At his best, Farhadi ensures that every twist of narrative is matched by a revelation of character — and something more: a startling, laserlike insight into the particular social and cultural environs that shaped these characters and their reasons for reacting the way they do. The world of “The Salesman” isn’t quite as intricately imagined as some of its predecessors, and the story’s sleuthing element, while absorbing, often feels more narratively expedient than germane.

But if the setup is creaky, the payoff, when it arrives, is a thing to behold. The final scenes of “The Salesman” unfold with devastating power, much of it courtesy of an older man (a superb Farid Sajjadi Hosseini) whose story casts as much of a shadow over Emad and Rana’s marriage as the Arthur Miller play in which they’re performing.

Another apartment becomes a staging ground for the often-unspoken rifts in contemporary Iranian society — between men and women, traditionalism and modernity, the working class and the cultural elite — and throws those conflicts into sharp, wrenching relief.

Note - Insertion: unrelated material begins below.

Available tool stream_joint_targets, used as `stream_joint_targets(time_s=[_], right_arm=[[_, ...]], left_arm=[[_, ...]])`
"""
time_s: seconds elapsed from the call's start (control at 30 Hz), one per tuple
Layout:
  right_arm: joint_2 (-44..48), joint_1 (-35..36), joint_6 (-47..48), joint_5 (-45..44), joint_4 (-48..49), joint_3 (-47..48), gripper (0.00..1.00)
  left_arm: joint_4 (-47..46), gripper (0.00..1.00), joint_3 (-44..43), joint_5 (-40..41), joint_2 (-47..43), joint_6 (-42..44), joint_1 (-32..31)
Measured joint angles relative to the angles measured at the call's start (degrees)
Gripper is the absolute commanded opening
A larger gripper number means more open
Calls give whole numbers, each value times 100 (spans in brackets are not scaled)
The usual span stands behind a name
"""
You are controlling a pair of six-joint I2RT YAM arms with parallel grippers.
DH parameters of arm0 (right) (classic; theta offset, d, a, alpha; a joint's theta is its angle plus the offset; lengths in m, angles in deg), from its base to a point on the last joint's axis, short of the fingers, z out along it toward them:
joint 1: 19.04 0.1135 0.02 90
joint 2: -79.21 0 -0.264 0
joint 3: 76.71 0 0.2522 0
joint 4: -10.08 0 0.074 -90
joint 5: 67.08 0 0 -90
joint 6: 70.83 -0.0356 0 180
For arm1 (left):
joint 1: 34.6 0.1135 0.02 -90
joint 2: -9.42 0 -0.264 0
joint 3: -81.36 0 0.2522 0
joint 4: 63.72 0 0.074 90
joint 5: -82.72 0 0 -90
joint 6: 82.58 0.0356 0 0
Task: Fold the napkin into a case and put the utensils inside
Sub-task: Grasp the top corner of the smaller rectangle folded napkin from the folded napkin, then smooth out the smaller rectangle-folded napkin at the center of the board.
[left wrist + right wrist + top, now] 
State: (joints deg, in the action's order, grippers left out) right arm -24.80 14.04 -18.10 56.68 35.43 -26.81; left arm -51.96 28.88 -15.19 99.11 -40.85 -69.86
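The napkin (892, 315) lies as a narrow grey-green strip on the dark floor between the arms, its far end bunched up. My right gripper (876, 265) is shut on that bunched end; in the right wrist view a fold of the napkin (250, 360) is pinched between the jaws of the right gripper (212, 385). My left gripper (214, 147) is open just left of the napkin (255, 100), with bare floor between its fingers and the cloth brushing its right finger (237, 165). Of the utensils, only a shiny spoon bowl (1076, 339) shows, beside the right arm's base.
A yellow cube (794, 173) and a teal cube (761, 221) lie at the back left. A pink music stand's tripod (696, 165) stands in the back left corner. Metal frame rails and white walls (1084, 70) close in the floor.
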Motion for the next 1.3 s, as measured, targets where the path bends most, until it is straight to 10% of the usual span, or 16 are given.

If Farhadi’s work has a governing theme, it might well be Renoir’s great, compassionate insight — memorably stated in his 1939 masterpiece, “The Rules of the Game” — that “everyone has their reasons.” This is as true of Babak, who conveniently withholds his former tenant’s history when renting the apartment to Emad and Rana, as it is of their mostly unseen neighbors, whose gossip indirectly leads to the tragedy at hand. And it is surely true of the shamed tenant herself, whose face we never see, but whose possessions remain to bear defiant witness to her own unmistakable humanity.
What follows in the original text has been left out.